▸ **Problem to work on**
The expected output is the full data, repeated exactly, without pictures.

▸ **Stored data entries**
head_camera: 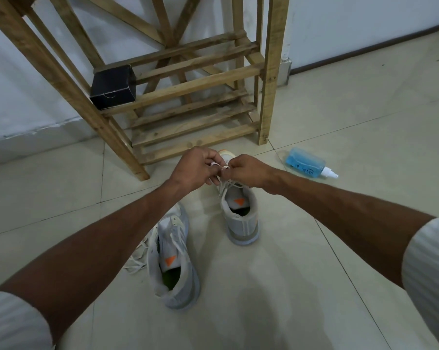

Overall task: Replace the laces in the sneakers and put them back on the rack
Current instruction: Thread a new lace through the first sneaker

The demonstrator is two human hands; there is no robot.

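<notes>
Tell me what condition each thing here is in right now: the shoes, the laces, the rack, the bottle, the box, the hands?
Far sneaker: upright on the floor, lace pinched over it.
Near sneaker: on the floor, loose lace trailing on the tiles.
Left hand: closed on the lace.
Right hand: closed on the lace.
Wooden rack: standing, no shoes on it.
Black box: closed, on a rack shelf.
Blue spray bottle: lying on its side on the floor.

**Readable text: none**

Blue spray bottle (306, 162), lying on the floor to the right, has dark print on its label, but it's too small and blurred to read. Both sneakers carry an orange triangle mark on the insole: near sneaker (173, 261) and far sneaker (241, 210). No lettering there. Black box (113, 87) on the rack: nothing legible.
</notes>
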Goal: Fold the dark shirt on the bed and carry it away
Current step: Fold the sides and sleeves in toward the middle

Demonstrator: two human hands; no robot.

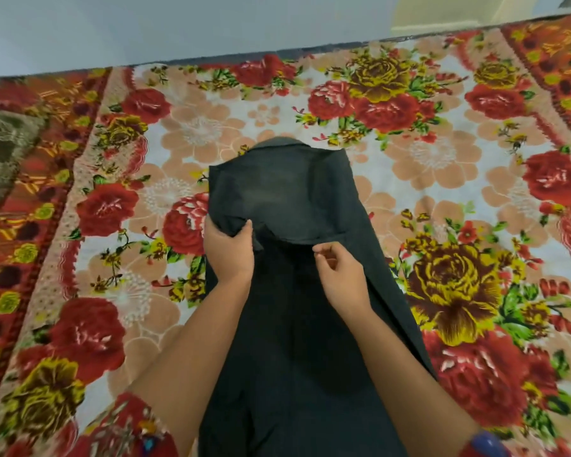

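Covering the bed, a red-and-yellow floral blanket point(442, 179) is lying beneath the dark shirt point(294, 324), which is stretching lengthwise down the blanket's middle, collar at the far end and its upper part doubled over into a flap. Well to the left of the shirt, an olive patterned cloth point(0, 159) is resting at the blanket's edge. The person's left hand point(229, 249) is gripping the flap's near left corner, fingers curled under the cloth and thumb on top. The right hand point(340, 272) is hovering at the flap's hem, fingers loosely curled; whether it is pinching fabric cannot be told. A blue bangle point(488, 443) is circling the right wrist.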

▸ **Answer area**
head_camera: 

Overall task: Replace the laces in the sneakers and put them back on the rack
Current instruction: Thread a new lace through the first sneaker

The demonstrator is two human hands; there is no robot.

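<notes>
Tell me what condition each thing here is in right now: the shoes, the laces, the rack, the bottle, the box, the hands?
Far sneaker: upright on the floor, lace pinched over it.
Near sneaker: on the floor, loose lace trailing on the tiles.
Left hand: closed on the lace.
Right hand: closed on the lace.
Wooden rack: standing, no shoes on it.
Black box: closed, on a rack shelf.
Blue spray bottle: lying on its side on the floor.

**Readable text: none**

Blue spray bottle (306, 162), lying on the floor to the right, has dark print on its label, but it's too small and blurred to read. Both sneakers carry an orange triangle mark on the insole: near sneaker (173, 261) and far sneaker (241, 210). No lettering there. Black box (113, 87) on the rack: nothing legible.
</notes>
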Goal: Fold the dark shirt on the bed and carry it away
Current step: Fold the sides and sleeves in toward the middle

Demonstrator: two human hands; no robot.


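Covering the bed, a red-and-yellow floral blanket point(442, 179) is lying beneath the dark shirt point(294, 324), which is stretching lengthwise down the blanket's middle, collar at the far end and its upper part doubled over into a flap. Well to the left of the shirt, an olive patterned cloth point(0, 159) is resting at the blanket's edge. The person's left hand point(229, 249) is gripping the flap's near left corner, fingers curled under the cloth and thumb on top. The right hand point(340, 272) is hovering at the flap's hem, fingers loosely curled; whether it is pinching fabric cannot be told. A blue bangle point(488, 443) is circling the right wrist.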

Reply complete, and nothing else is required.